California Business Roundtable (CBRT) President Rob Lapsley calls out the Retired Public Employees Association’s push for a $350,000 forensic audit of CalPERS. This activist group – representing less than 1% of CalPERS’ members – is raising money to hire “forensic pension investigator” and former SEC lawyer Ted Siedle, who has a controversial track record in multiple states, and undermine CalPERS’ highly successful investment strategies.
Don’t Believe the Politically Motivated CalPERS “Transparency” Push
By Rob Lapsley
The California Brief
September 2, 2025
As President of the California Business Roundtable (CBRT), I represent major companies across all sectors of our economy that provides leadership on major issues to drive innovation and grow jobs.
As part of our agenda, we recognize the critically important investment role that the California Public Employees’ Retirement System (CalPERS) provides to our state’s economy.

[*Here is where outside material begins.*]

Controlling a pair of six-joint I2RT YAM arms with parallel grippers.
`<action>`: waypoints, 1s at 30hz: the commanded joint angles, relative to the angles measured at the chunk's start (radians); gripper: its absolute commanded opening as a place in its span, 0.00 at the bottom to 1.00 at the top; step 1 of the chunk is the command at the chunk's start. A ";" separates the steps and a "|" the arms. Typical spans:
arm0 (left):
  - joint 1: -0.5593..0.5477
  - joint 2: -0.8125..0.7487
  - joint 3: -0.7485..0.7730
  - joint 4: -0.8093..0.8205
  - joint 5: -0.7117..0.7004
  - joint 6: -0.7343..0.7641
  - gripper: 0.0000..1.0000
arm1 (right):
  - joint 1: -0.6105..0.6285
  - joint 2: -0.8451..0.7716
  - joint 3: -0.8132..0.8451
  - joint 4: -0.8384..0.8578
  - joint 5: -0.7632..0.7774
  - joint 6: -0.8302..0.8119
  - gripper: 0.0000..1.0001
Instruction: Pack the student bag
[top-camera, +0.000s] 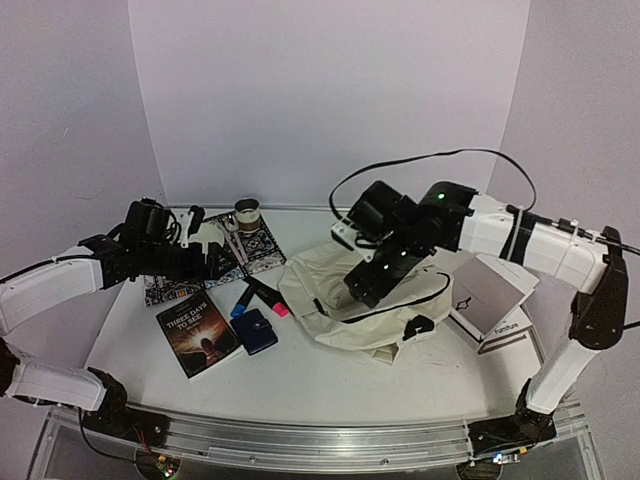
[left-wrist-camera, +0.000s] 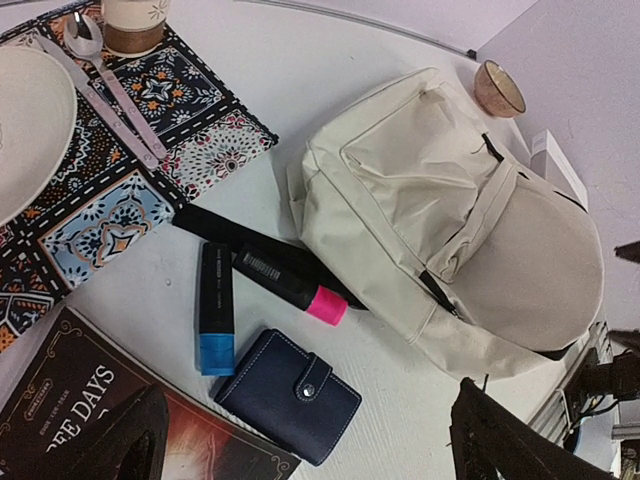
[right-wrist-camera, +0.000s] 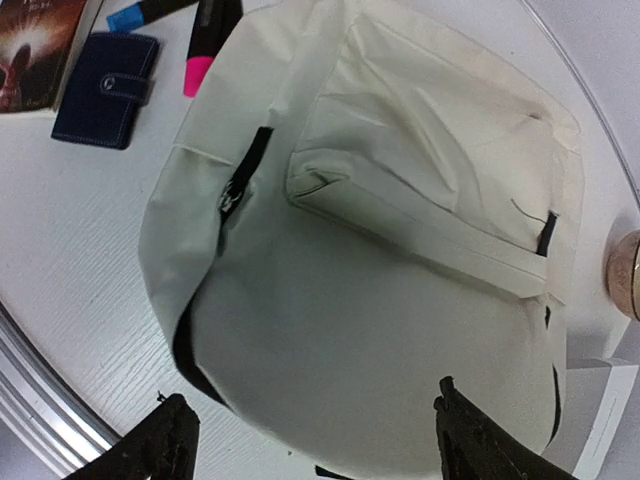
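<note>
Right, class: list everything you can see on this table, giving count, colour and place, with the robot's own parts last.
backpack: one, cream with black zips, right of centre
book: one, dark cover, near left
wallet: one, navy, between book and backpack
blue highlighter: one, beside the wallet
pink highlighter: one, against the backpack's edge
placemat: one, patterned, far left
plate: one, white, on the placemat
cup: one, white with brown band, on the placemat
spoon: one, silver, beside the plate
small bowl: one, brownish, beyond the backpack
box: one, white, right of backpack
left gripper: one, black, open, above the wallet
right gripper: one, black, open, over the backpack
</note>
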 joint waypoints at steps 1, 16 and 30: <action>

CalPERS is no ordinary pension fund. Its billions of dollars in investments shape capital markets, fund infrastructure, and hold stakes in countless California companies. Its financial decisions directly impact our state’s budget and labor market—which in turn help determine whether businesses can scale and grow jobs or must move to find investment in another state.
As a result, we are watching closely how a small group of activists within the Retired Public Employees Association of California (RPEA) are crowdfunding for a $350,000 forensic audit of CalPERS, claiming concerns over transparency and private equity investments. The RPEA consists of 22,000 members which is less than 1% of CalPERS’ total pension members,
The RPEA argues their request is about transparency, (which CBRT strongly supports on all state issues). However, in this case, the RPEA has an ideological opposition to the use of private equity investments in CalPERS, even though private equity investments are a proven performer that are vital to CalPERS economic health and pension returns for its 2.3 million members.
The solvency of the funding ratio of the CalPERS pension fund is an important economic indicator that we track closely. Under the outstanding leadership of CEO Marcie Frost, CalPERS has improved from a 72% funding ratio to 79% in 2025, despite global market volatility. Private equity’s strong long-term performance played a major role in this result as compared with other asset classes.
Private equity has been CalPERS’ top-performing asset class over the past 20 years, delivering a 12% annualized return, outpacing stocks, bonds, and real estate. Recent data underscores this success. In fiscal year 2023-24, CalPERS’ private equity portfolio achieved an 11.3% return, surpassing the State Street Private Equity Index and ranking first among the nation’s 30 largest pension funds for one- and three-year returns. Since its 2022 strategic overhaul, CalPERS has boosted private equity from $50 billion to $92 billion, diversifying into venture and growth equity while reducing reliance on large-cap buyouts. This shift has delivered a 1.25x total value to paid-in ratio, outshining pre-2023 strategies. These results reflect smart, strategic management investment decisions with a forward-thinking approach that’s paying off for retirees and the state.
RPEA’s effort also conveniently ignores CalPERS’ already robust oversight. In fact, just last year the Global Pension Transparency Benchmark ranked CalPERS third out of the top 75 largest global pension funds on public disclosures. A 13-member board, including elected retiree representatives, governs the fund, supported by rigorous independent auditors who ensure full regulatory compliance and public transparency.
But RPEA chooses to ignore these facts while they single-mindedly pursue their ideology. For example, RPEA has already failed in their attempts to pass legislation requiring a state audit by the inspector general because lawmakers recognize CalPERS’ current regulatory requirements are sufficient.
The next step for the RPEA is to hire “forensic pension investigator” and former SEC lawyer Ted Siedle, who has a controversial track record in multiple states.
In 2014, North Carolina’s Treasurer Janet Cowell criticized his pension analysis for playing “fast and loose with the facts.” Additionally, Rhode Island’s then-Treasurer Gina Raimondo called out Siedle’s “bait and switch” after the state’s AFSCME chapter hired and paid him to investigate Rhode Island’s pension funds.
Siedle’s work was also profiled earlier this year by an op-ed in the Manhattan Institute’s City Journal, which stated, “the former SEC lawyer has made a career out of profiting from the whistleblower-industrial complex,” and discredited his reports on the Ohio State Teachers Retirement System. In 2024, Siedle alleged that Minnesota’s Teachers Retirement Association underperformed by $39 billion over 30 years, yet even the report he cited ranked Minnesota among the top-performing pension funds.
While our state’s economy continues to deal with a period of significant economic uncertainty, we do not need to be eroding confidence in a fund that’s delivered a 67% value increase from 2016 to 2024, representing $556.2 billion for our state pension members. California can’t afford to let a vocal minority’s anti-private equity ideology jeopardize this progress. RPEA needs to follow the message from the Legislature, which has clearly stated that the current transparency requirements at CalPERS are more than sufficient, and end this politically motivated effort.